Joël Dicker: (lacht) Ich weiss nicht. Ich habe mir nicht vorgenommen, ein Buch über das Bankensystem zu schreiben. Mir ging es darum, ein Unternehmen zu finden, das ich nutzen konnte, um die Geschichte eines grossen Erbes zu erzählen und darüber, wie die Menschen mit ihm kämpfen. Dass die Wahl auf eine Bank fallen würde, war keineswegs ausgemacht. Doch dann zeigte sich, dass eine Bank in Familienbesitz genau das war, was ich für den Plot brauchte.
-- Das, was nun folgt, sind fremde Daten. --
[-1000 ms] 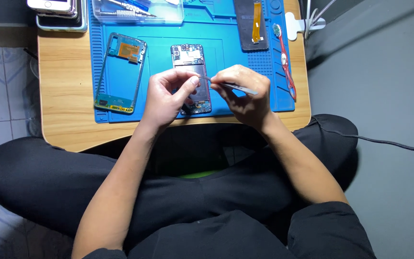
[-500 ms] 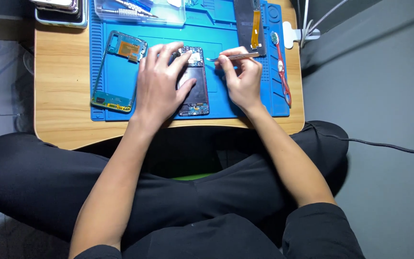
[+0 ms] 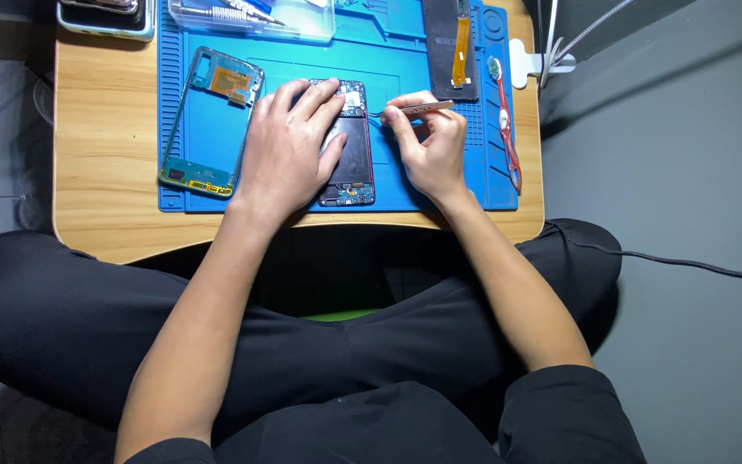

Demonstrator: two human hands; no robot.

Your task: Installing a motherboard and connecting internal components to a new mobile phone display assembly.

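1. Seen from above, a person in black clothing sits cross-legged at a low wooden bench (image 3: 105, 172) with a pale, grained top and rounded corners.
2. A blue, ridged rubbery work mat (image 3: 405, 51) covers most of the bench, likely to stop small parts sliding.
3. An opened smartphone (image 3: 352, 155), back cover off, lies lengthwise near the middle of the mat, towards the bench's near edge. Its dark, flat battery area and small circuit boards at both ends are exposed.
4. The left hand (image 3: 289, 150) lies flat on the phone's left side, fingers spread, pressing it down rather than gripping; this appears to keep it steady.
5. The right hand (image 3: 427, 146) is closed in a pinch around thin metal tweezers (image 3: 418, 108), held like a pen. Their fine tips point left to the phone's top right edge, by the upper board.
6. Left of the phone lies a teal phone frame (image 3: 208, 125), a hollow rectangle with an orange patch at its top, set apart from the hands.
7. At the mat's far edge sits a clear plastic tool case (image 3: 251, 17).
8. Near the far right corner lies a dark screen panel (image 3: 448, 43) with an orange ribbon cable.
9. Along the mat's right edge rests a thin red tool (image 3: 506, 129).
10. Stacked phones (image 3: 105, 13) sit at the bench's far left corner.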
Es ging nicht darum, das Leben in einer Schweizer Bank akkurat zu beschreiben. 

In der Bank Ebenezer gibt es ein Hauen und Stechen. Haben Sie mit Banquiers geredet, um ein Feeling für den Corporate Infight in einer Bank zu bekommen?
Nein. Ich greife immer auf Stoffe zurück, die ich gut genug kenne, um darüber schreiben zu können. Aber nicht so gut, dass die Geschichte blockiert wird. Fact Checking für fiktive Romane ist meiner Meinung nach keine gute Sache. Es ist kein Essay. Es ist Fiktion. Dazu brauchen Sie einen Raum, der es Ihnen möglich macht, einen Plot zu kreieren. Zu viel Realität geht auf Kosten der Freiheit. Die Banquiers hätten mir gesagt, dies geht nicht und das geht nicht: Da gibt es die Aufsichtsbehörden, die so etwas nicht erlauben würden. Und das wollte ich nicht. Es ging mehr um die Atmosphäre.